The main street was lined by a board fence and trees, up to the
first houses. The village had been built along the road. Individual
houses and farms were scattered up the slopes and hills. The railway
passed outside the village and the river, the Ache, flowed in reflecting
bends through the lower portion of the village. Like most of the
mountain rivers it was not frozen over in winter. Along the shores
it was frozen in spots. I looked for the house of the ski instructor
and our guest house. I had not noticed that the sun was lower in
the sky and the valley dark. It was time to leave. I would have
liked to stay longer. The Schleichs put on their skis and went down
the hill. We had to walk.
xxxAt first the sun was still shining. The snow was soft and one could
walk easily but then came the forest. The sun had disappeared behind
the mountain and the path was frozen hard. Darkness came quickly
and one slid more than one could walk. The way back seemed much
longer than the way up. There was a very steep segment. The ground
was now so slippery that one could hardly take a step without sliding.
To add to this I had no ski boots, but rubber boots with smooth
soles. I stood on top on the steep path. The forest was dark and
terrifying. I did not know how I could ever get down. My mother
was also wearing a pair of old shoes and did not have a very firm
step. It was of no use to hold each others hand. She advanced and
waited for me. I stood up on the hill and cried and did not dare
go ahead. I do not know how I got down. We were both so exhausted
that the rest of the way home, especially the road, seemed like
an eternity.
xxxAt home we were nearly too tired to take our boots off. My mother was
so tired that for the first time since we were there she was impatient
and nervous. It was a terrible evening and I fell asleep exhausted
and crying. I did not like snow and winter as much as the summer
and grass and flowers. When one looked out onto the hills and barren
trees one could not imagine that it would ever be summer again.

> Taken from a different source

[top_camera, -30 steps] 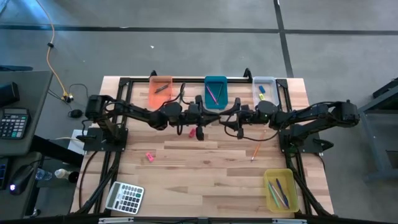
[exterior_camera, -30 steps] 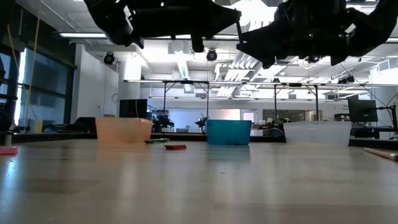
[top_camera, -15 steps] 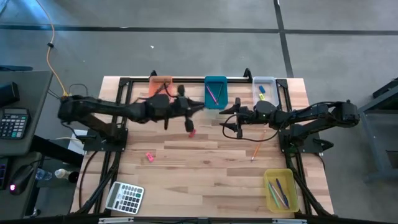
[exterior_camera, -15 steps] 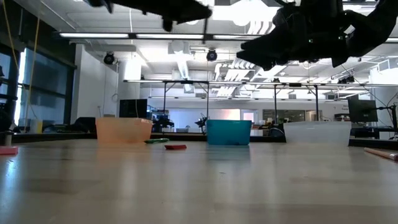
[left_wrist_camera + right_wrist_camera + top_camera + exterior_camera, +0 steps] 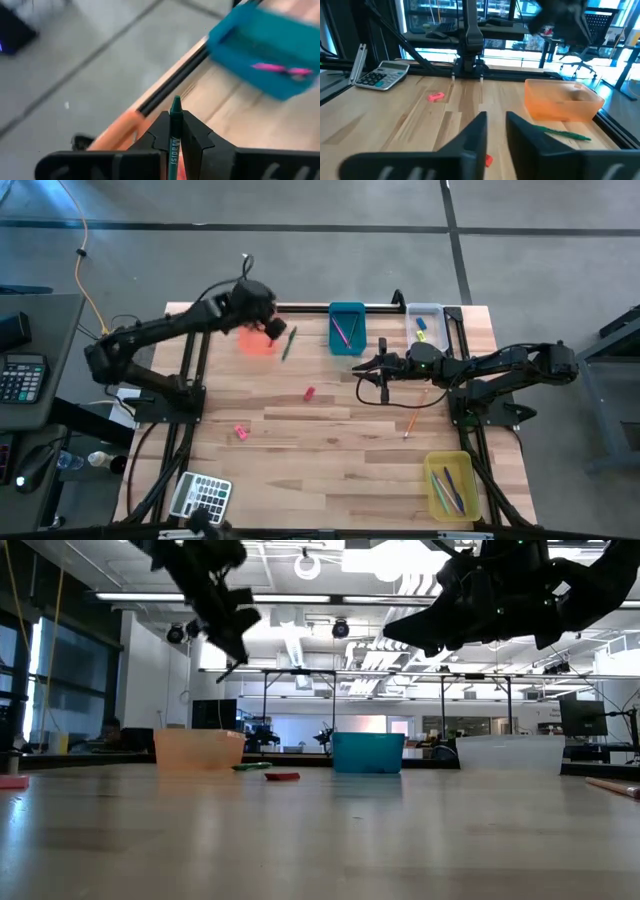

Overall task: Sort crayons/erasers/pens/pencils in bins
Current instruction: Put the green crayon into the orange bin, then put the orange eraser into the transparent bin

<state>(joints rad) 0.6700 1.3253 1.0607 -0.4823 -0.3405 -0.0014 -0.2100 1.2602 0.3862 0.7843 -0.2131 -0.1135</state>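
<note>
A thin dark-green crayon stick (image 5: 174,135) is clenched between the fingers of the left pincer (image 5: 268,328), raised above the translucent orange plastic bin (image 5: 256,340) at the bench's far left edge. To its right stands the teal bin (image 5: 346,327). A green pencil (image 5: 288,344) lies just right of the orange bin. The right pincer (image 5: 372,372) hovers mid-bench, fingers released, near a small red eraser (image 5: 309,393).

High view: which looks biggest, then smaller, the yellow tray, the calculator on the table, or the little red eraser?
1. Yellow tray and calculator: these two look about alike, so no ranking.
2. Red eraser, by far the smallest.
</note>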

xxxI stayed a few afternoons at home. I drew houses with chimneys and
green gardens and the sky and always a large radiating sun, or flowers
and leaves on a strip of paper. I liked to use my mother's crayons.
There were nice pinks, light blues and violets. Sometimes they dropped
down and I picked them up again and put them on the table. After
it had happened a few times my mother said they would break and
took them away. I could not imagine that and picked them up again.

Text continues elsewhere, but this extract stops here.